Candidatus Soleaferrea belongs to the Candida genus. In an experiment involving rats induced with cysteamine to induce Gastroduodenal ulcer perforation, the group administered with Candida exhibited a significantly higher probability of Gastroduodenal ulcer perforation compared to the group administered with normal saline. Furthermore, the area of Gastroduodenal ulcer was also larger in the Candida-administered group than in the normal saline group. These findings from the cysteamine-induced Gastroduodenal ulcer experiment indicate that Candida can significantly exacerbate Gastroduodenal ulcer (Nakamura et al., 2007). Additionally, there have been studies indicating that Candida infection is present in some patients with gastric-duodenal ulcers. Moreover, in cases where patients have both Gastroduodenal ulcer and Barrett’s ulcers, Candida is observed exclusively in those with Gastroduodenal ulcer (Kalogeropoulos and Whitehead, 1988). Nonetheless, our experimental results revealing a negative correlation between increased Candidatus Soleaferrea abundance and Gastroduodenal ulcer contradict our initial hypothesis. This suggests the presence of other factors or mechanisms that may influence the relationship between Candidatus Soleaferrea and Gastroduodenal ulcer. Therefore, further research is warranted to comprehensively comprehend the association between Candidatus Soleaferrea and Gastroduodenal ulcer. This may involve investigating other potential microbiota alterations, host genetic factors, environmental influences, and more to elucidate the specific role of Candidatus Soleaferrea in Gastroduodenal ulcer occurrence. The findings from these studies will contribute to a deeper understanding of the interaction between Candidatus Soleaferrea and Gastroduodenal ulcer, offering fresh insights into potential treatment strategies and preventive measures.

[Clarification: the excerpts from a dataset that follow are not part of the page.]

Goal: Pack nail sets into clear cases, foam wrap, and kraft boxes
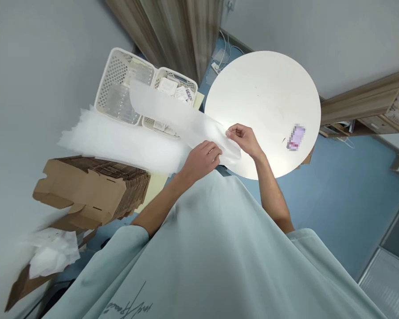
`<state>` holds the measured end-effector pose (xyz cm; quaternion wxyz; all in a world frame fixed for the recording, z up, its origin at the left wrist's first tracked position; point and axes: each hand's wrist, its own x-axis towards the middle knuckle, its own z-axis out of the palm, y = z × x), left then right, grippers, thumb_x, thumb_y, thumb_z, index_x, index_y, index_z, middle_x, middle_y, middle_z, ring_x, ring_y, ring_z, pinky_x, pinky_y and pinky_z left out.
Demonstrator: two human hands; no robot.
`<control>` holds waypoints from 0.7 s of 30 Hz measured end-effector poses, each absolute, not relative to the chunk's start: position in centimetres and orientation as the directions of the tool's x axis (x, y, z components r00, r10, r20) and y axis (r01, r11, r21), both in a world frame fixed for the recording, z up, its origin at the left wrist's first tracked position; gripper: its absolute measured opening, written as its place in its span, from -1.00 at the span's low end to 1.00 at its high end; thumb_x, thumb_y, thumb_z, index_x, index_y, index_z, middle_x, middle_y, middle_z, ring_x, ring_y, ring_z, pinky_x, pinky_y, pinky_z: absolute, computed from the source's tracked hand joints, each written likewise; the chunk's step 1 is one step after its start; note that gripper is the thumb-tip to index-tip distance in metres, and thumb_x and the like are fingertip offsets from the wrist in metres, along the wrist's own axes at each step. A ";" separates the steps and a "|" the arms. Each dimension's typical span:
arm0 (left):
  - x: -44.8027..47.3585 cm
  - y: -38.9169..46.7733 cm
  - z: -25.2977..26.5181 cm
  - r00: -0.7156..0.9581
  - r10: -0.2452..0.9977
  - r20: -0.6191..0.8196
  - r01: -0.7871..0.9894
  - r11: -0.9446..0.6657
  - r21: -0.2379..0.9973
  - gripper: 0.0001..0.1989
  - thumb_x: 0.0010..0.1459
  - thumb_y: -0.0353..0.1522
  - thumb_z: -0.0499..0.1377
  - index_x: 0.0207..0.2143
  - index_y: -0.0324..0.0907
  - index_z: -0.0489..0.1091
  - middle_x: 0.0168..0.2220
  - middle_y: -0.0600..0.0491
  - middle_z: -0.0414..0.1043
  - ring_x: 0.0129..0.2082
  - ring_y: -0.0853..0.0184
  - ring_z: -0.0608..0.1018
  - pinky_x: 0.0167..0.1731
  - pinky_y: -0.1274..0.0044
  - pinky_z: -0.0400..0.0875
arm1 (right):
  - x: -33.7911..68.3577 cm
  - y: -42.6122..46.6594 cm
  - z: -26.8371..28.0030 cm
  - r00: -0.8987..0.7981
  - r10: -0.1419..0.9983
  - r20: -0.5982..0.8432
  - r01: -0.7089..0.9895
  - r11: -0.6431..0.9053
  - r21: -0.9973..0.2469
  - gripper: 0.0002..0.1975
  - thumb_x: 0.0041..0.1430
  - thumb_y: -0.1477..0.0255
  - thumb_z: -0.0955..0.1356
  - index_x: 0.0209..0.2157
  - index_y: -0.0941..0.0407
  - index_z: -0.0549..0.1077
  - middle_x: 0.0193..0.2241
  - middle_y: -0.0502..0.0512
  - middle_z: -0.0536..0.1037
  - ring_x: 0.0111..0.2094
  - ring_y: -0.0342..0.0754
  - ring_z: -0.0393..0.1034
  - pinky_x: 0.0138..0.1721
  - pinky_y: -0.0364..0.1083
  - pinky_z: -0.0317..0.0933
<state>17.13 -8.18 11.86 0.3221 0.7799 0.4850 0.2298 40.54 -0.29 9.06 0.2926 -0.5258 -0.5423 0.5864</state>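
Observation:
A long strip of thin white sheet (173, 108), paper or foam, stretches from the baskets to the near edge of the round white table (269, 84). My right hand (244, 137) pinches its edge between thumb and fingers. Lower on the same strip, my left hand (202, 161) has its fingers curled onto the sheet near its end. The strip's far end hangs over the two white baskets. Left of my left hand lies a thick stack of similar white sheets (126, 144).
A perforated basket (101, 91) holds clear plastic items; a smaller basket (196, 88) holds small packets. Folded brown cardboard boxes (86, 190) stand at left, with crumpled white material (55, 252) below. A blurred purple item (296, 137) lies on the table. Wooden shelving (362, 97) is at right.

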 end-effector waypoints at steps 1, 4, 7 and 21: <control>17.6 -7.8 11.5 0.451 0.890 0.074 0.621 -0.372 0.690 -0.77 0.42 -0.49 0.11 -0.20 -0.06 0.54 -0.15 -0.08 0.62 -0.11 0.06 0.61 -0.09 0.23 0.53 | 41.6 -0.6 8.6 -0.233 0.926 -0.297 0.216 -0.248 -0.944 -0.50 0.24 -0.11 0.60 -0.23 0.06 0.62 -0.29 0.05 0.64 -0.20 -0.01 0.56 -0.08 -0.02 0.49; 19.0 -6.7 10.1 0.517 0.848 0.117 0.642 -0.474 0.602 -0.71 0.44 -0.53 0.07 -0.15 -0.11 0.57 -0.15 -0.09 0.61 -0.14 0.08 0.59 -0.15 0.25 0.53 | 44.8 -1.9 6.9 -0.087 0.949 -0.302 0.180 -0.283 -0.942 -0.53 0.24 -0.08 0.60 -0.25 0.04 0.60 -0.31 0.02 0.63 -0.22 -0.02 0.55 -0.10 -0.02 0.47; 20.3 -5.4 8.1 0.556 0.826 0.090 0.653 -0.501 0.568 -0.69 0.44 -0.55 0.06 -0.07 -0.14 0.60 -0.11 -0.11 0.61 -0.10 0.07 0.59 -0.14 0.25 0.53 | 47.8 -3.6 4.9 0.047 0.939 -0.342 0.150 -0.345 -0.927 -0.55 0.21 -0.05 0.60 -0.25 0.04 0.59 -0.30 0.01 0.63 -0.23 -0.04 0.54 -0.11 -0.02 0.45; 28.5 -2.3 -3.7 0.649 0.690 -0.321 0.728 -0.442 0.523 -0.60 0.39 -0.58 0.06 0.03 -0.15 0.64 0.03 -0.18 0.62 0.08 -0.02 0.60 0.00 0.21 0.55 | 54.4 -10.6 -6.2 0.293 0.748 -0.596 0.144 -0.651 -0.746 -0.54 0.19 -0.08 0.52 -0.33 0.03 0.51 -0.40 0.01 0.61 -0.31 -0.02 0.50 -0.11 0.00 0.48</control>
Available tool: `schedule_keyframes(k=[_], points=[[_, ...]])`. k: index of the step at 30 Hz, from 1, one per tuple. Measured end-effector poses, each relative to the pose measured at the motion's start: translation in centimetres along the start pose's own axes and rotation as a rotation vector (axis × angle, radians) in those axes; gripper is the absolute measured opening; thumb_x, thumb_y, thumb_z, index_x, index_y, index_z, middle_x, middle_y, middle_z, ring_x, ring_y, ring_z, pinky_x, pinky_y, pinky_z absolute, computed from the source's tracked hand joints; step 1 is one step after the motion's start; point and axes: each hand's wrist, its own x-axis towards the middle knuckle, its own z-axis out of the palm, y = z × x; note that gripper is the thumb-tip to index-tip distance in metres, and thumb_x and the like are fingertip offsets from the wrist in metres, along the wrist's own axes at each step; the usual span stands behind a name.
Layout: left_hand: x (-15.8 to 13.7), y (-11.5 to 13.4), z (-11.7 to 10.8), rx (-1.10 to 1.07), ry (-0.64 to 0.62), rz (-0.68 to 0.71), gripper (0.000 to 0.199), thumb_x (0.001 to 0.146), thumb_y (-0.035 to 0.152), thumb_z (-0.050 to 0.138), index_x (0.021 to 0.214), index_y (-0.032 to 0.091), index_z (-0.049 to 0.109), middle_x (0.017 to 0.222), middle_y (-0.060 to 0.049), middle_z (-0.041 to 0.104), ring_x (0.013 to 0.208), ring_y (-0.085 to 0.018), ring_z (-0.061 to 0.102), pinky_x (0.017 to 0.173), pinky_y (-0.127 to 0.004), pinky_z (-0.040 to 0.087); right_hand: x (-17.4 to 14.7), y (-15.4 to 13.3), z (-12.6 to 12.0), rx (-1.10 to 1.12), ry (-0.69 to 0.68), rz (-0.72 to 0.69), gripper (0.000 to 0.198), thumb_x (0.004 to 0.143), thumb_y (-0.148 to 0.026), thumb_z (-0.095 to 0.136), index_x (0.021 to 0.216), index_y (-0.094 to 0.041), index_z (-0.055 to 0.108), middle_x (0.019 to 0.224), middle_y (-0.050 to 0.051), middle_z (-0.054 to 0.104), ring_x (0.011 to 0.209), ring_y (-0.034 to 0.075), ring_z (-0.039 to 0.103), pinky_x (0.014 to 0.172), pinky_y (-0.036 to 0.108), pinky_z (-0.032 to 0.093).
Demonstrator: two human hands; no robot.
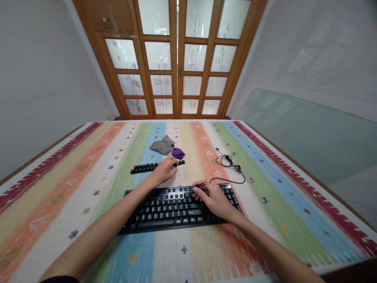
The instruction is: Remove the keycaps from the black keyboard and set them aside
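A black keyboard [159, 226] lies on the striped cloth in front of me, with bare key positions along its upper rows. Behind it, loose black keycaps [143, 168] are lined up in rows. My left hand [166, 169] reaches over the keyboard to the right end of these rows, its fingers closed on a keycap [176, 165] that they partly hide. Over the keyboard's upper right part, my right hand [213, 198] is closed in a pinch. Something thin and dark shows at its fingertips, too small to name.
A grey cloth [161, 145] and a small purple cloth [178, 153] lie behind the keycaps. The keyboard's black cable [242, 177] is loosely coiled at the right. The striped tablecloth [184, 259] covers the table. Wood-framed glass doors [178, 78] stand beyond, with walls on both sides.
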Motion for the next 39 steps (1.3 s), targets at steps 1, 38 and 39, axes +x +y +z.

Streptococcaceae, Lachnospiraceae NC2004 group, Lachnospiraceae U-CG010, Marvinbryantia, Peptococcus, and Roseburia all fall within the Firmicutes phylum. Firmicutes is a prevalent bacterial phylum typically identified in the human gut. The gut microbiota forms a multifaceted ecosystem comprising diverse microorganisms that exert significant influences on human health and disease (Belkaid and Hand, 2014; Sender et al., 2016; Thursby and Juge, 2017). Recent studies have indicated that patients infected with Helicobacter pylori tend to exhibit higher Firmicutes abundance in their gut microbiota prior to treatment. However, following a 14-day course of bismuth therapy, significant alterations occur within the gut microbial community, marked by a substantial reduction in Firmicutes abundance (Chen L. et al., 2018). In a study involving mice with Helicobacter pylori-induced gastritis, researchers observed an elevated abundance of Firmicutes. These findings indicate a potential positive correlation between increased Firmicutes abundance and the risk of Gastroduodenal ulcer (Lofgren et al., 2011). In our study, we identified a positive correlation between the abundance of Lachnospiraceae UCG010, Marvinbryantia, Streptococcaceae, and Roseburia and the incidence of Gastroduodenal ulcer. This suggests that an increase in the abundance of these bacteria may be associated with a higher risk of Gastroduodenal ulcer. However, the specific relationship between Firmicutes and Gastroduodenal ulcer remains unclear due to limited research in this area. The scientific community has yet to establish a consensus on this matter, necessitating further investigation to confirm these findings.Conversely, our research revealed a negative correlation between the abundance of Lachnospiraceae NC2004 group, and Peptococcus and Gastroduodenal ulcer. However, due to the scarcity of relevant studies, we do not have a comprehensive understanding of the specific relationship between these bacterial genera and Gastroduodenal ulcer. Thus, additional research is warranted to elucidate the associations between these genera and the occurrence and progression of Gastroduodenal ulcer. Through in-depth investigations and experiments, we can gain a better understanding of how these bacterial genera contribute to the development of Gastroduodenal ulcer.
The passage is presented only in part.